GDF15 is implicated in the activation of macrophages, endothelial dysfunction, and mitochondrial dysfunction (Chen et al., 2024; Chen, Yin & Liu, 2021; Joo et al., 2023; Rochette et al., 2020; Xu et al., 2022). Normally expressed at low levels, GDF15 is markedly upregulated under stress such as inflammation, hypoxia, and tissue damage (Wang et al., 2021a). Moreover, recent studies have delved into the protective role of GDF15 in a variety of diseases (Li et al., 2023, 2024; Lu et al., 2024). As a multifunctional cytokine, GDF15 plays a crucial role in the onset and progression of critical illness, suggesting it as a potential target for diagnosis and treatment, and providing new opportunities for clinical intervention.

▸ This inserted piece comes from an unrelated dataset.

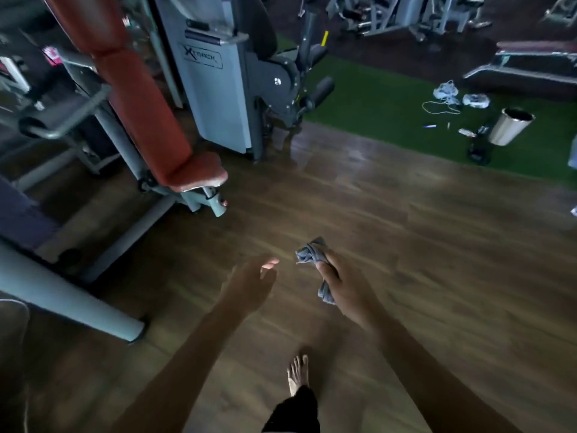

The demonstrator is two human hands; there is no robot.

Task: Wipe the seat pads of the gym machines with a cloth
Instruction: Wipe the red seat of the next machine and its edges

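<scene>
We note the right hand gripping a bunched grey cloth, partly hidden by its fingers, above the wooden floor. Left hand empty, fingers loosely spread, blurred. Red seat pad lies well apart, its backrest cut off.

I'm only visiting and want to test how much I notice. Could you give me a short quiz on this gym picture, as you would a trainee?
1. Which of the hands grips the cloth? A left, B right, C neither.
2. True or false: the left hand is empty, with its fingers open.
3. Fill in: the nearest seat pad is ____ in colour.

Key:
1. B, the right hand.
2. True.
3. Red.
</scene>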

This study has several limitations. First, it focused on the association between GDF15 and 28-day prognosis, neglecting longer-term prognosis and other clinical outcomes. Second, although multicenter, the number of patients with complete longitudinal GDF15 data was limited, restricting disease-specific subgroup analyses. Third, GDF15 was measured only on days 1, 3, and 7, missing intermediate or later time points and limiting the resolution of trajectory modeling. Fourth, all samples were analyzed using the RayBiotech ELISA, which has not been benchmarked against the clinically used Roche Elecsys assay, limiting cross-platform comparability. Fifth, the assay’s ability to detect the common H202D variant has not been validated, which may impact absolute GDF15 levels in DD homozygotes, although internal consistency across the cohort was maintained. Future studies should include larger and more diverse cohorts, more frequent sampling, and cross-platform assay validation—including genetic variant sensitivity—to facilitate clinical translation.
Conclusions
Serum GDF15 trajectories are valuable predictors of 28-day mortality in critically ill patients. The initial GDF15 level at ICU admission (GDF15-D1) is a practical and effective early prognostic marker, particularly in postoperative patients, as it strongly correlates with both GDF15 trajectories and GDF15-load. When available, serial GDF15 monitoring and the calculation of GDF15-load further improve predictive accuracy. These findings underscore the potential of GDF15 as both an early and dynamic biomarker for risk stratification in the ICU.